• [Your objective]
State only how many lines below include the word "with".

--- Exercise materials Enclosed Below ---

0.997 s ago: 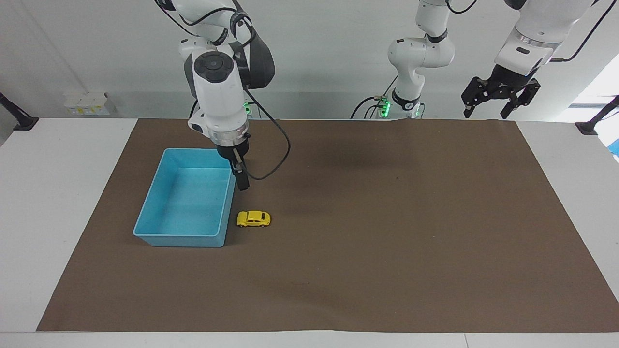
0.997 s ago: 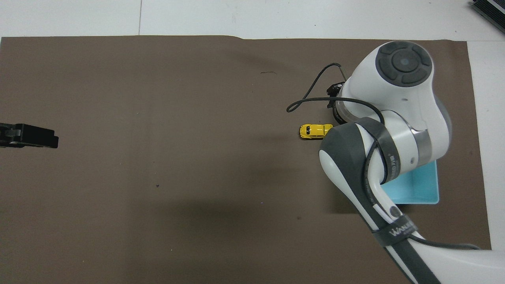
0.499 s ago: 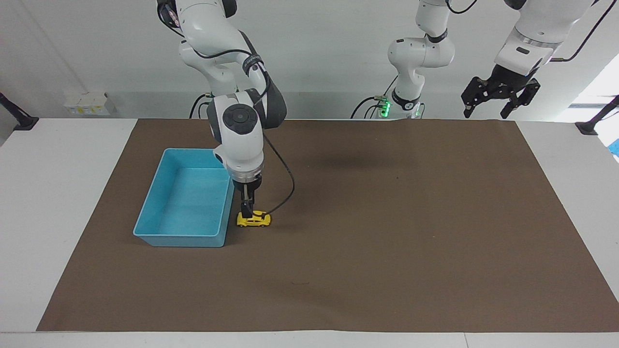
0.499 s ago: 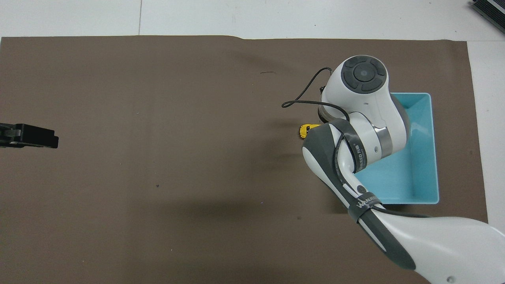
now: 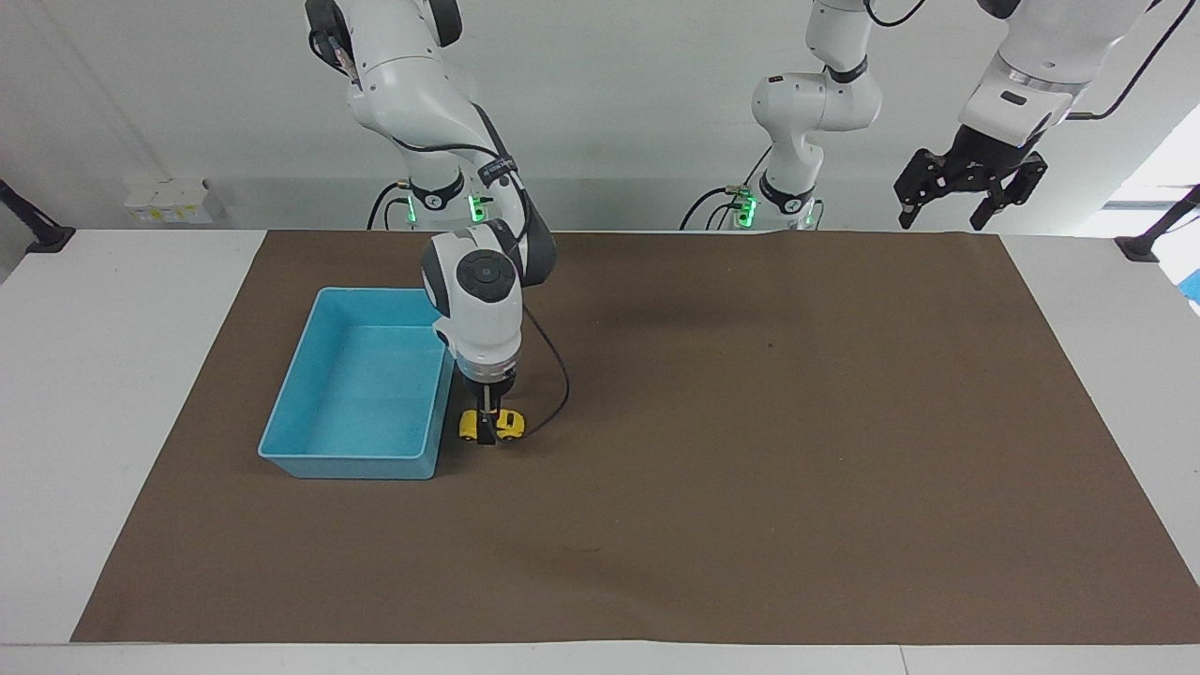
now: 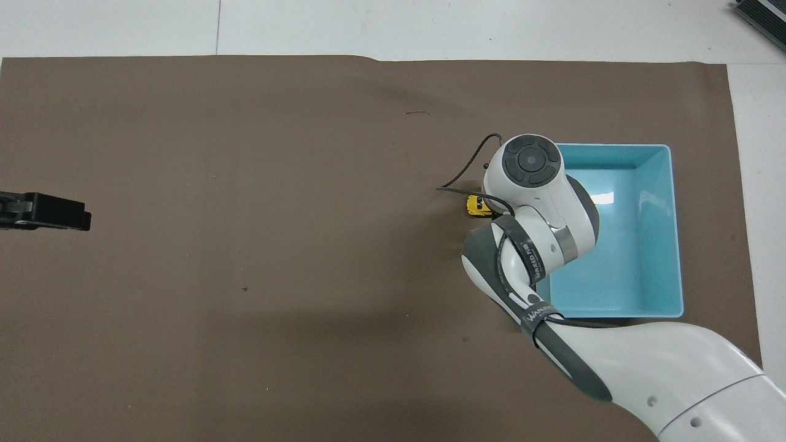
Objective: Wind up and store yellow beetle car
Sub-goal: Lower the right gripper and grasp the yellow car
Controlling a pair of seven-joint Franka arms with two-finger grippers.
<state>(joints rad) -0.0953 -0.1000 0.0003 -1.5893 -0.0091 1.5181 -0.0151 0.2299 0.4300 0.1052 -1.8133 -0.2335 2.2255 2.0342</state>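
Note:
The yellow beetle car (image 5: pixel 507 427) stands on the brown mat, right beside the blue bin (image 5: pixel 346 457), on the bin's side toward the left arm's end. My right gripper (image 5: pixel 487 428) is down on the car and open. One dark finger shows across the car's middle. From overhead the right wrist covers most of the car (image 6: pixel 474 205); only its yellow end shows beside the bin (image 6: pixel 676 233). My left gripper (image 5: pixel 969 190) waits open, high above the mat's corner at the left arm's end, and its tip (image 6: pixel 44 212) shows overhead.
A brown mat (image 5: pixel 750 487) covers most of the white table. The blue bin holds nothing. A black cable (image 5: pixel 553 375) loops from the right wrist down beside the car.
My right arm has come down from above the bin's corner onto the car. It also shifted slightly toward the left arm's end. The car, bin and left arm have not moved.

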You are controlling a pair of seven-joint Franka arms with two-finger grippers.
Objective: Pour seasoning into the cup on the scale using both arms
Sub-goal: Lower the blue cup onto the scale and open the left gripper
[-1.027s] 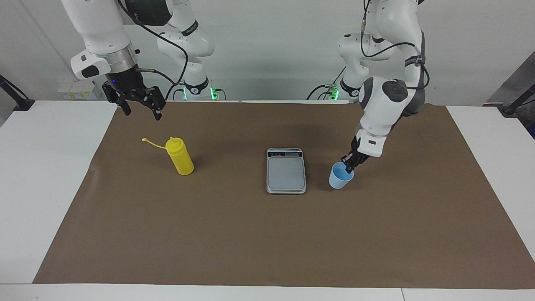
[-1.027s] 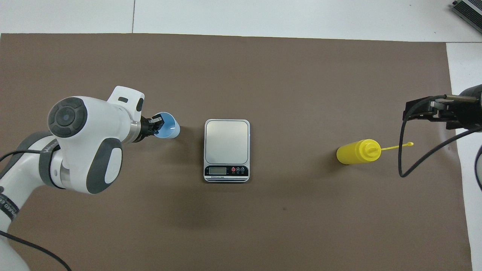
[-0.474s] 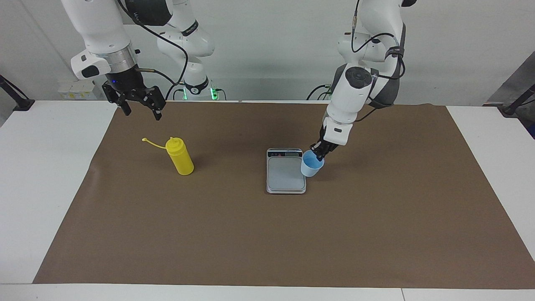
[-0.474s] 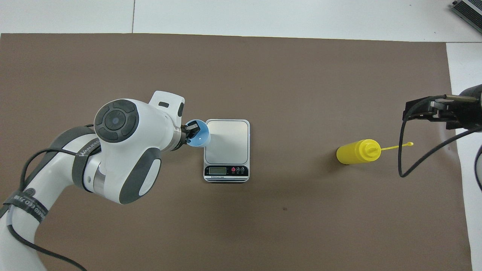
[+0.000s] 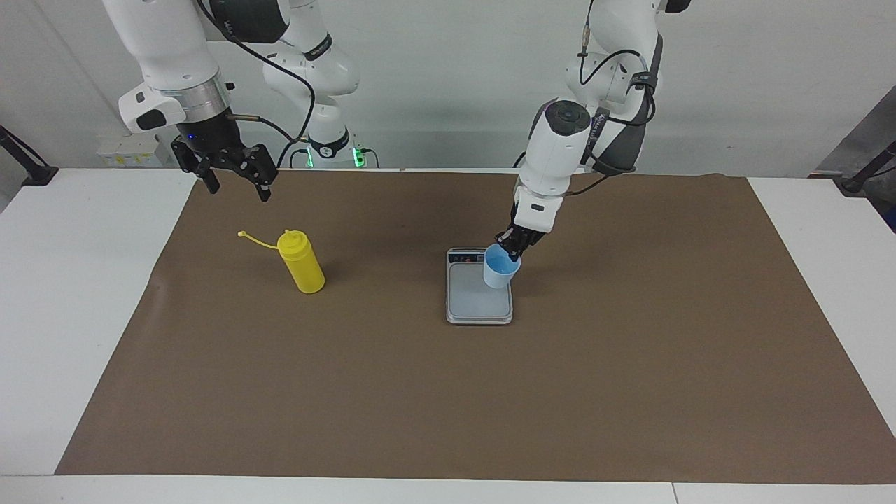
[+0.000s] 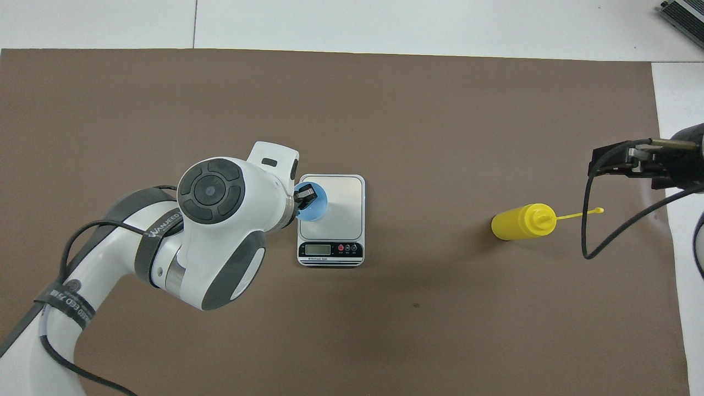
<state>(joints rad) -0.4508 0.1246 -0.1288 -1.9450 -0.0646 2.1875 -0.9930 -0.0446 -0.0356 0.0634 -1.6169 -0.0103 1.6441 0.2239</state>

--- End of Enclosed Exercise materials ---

• [Solution to this exercise]
2